According to the Norwegian Coastal Administration (NCA) Norway will build the first shup tunnel on the Western Stad peninsula in Norway. This will facilitate freight and passenger ship navigation in avoiding a dangerous coastal area.
Engineers in Norway are now laying plans to allow cargo and passenger ships to sail underneath a snow-capped mountain, near the city of Selje. Norway thereby confirms its reputation for innovation and progressiveness with a first-of-a-kind tunnel that allows large ships to travel under a mountain.
The tunnel will be 1,800 meter long, 37 meter wide and 26.5 meter tall and pass through the narrowest part of the Stad Peninsula, allowing ships to bypass the Stadhavet Sea. According to the Norwegian administration this is the most exposed and dangerous area along the Norwegian coastline.
At an estimated cost of $450 million, the Stad tunnel will be the world’s first full-scale ship tunnel, according to NCA.

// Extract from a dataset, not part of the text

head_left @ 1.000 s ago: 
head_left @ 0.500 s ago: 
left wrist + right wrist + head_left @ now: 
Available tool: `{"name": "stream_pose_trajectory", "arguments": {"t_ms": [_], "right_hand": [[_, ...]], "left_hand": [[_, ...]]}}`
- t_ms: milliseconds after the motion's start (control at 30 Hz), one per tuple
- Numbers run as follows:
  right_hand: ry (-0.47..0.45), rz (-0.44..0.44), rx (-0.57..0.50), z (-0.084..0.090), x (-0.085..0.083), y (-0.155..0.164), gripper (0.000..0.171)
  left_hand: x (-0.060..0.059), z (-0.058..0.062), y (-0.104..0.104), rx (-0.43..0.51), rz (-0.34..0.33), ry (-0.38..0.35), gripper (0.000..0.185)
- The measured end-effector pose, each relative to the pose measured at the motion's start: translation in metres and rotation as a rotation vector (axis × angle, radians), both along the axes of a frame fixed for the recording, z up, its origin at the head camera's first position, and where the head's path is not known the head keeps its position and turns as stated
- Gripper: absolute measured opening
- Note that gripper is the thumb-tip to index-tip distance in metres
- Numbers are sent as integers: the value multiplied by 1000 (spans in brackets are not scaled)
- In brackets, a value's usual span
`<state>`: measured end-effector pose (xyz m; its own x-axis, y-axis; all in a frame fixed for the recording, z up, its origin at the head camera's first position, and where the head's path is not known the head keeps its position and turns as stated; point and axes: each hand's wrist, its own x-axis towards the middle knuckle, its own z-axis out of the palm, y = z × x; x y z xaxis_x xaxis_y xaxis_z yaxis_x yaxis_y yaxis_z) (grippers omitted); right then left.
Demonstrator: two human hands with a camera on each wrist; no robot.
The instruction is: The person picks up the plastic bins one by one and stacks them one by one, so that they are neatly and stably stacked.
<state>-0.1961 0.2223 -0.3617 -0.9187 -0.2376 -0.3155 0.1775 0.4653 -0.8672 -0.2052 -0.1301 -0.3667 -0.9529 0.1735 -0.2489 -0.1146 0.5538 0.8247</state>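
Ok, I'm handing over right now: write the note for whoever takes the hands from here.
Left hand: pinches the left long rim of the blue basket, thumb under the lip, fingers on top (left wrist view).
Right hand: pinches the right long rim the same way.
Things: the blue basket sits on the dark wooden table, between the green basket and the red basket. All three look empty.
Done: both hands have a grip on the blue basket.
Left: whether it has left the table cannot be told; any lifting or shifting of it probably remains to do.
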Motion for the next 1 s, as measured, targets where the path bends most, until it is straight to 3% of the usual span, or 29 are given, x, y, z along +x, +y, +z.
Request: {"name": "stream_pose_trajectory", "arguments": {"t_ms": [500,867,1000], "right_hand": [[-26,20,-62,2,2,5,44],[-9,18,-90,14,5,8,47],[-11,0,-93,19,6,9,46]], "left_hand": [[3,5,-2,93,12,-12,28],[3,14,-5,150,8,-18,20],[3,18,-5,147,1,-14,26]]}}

The project is believed to take 12 years to complete, and while it won’t actually shorten any trips around Norway’s remote Stad Peninsula, it will make voyages much safer. The lives of 33 seamen have been lost in the region since World War II. The tunnel will also strengthen industrial and commercial activities in the region.
The engineers will have to blast out eight million tons of rock, which will be used in the neighboring municipalities to establish new landmass and expand existing areas for business purposes.
The Norwegian Parliament has already earmarked $120 million for the project, and construction could begin as early as 2018, and is scheduled to finish in 2029.
The completed project will be another example of Norway’s fine tunneling exploits, following the construction of the globe’s longest road tunnel at 25km.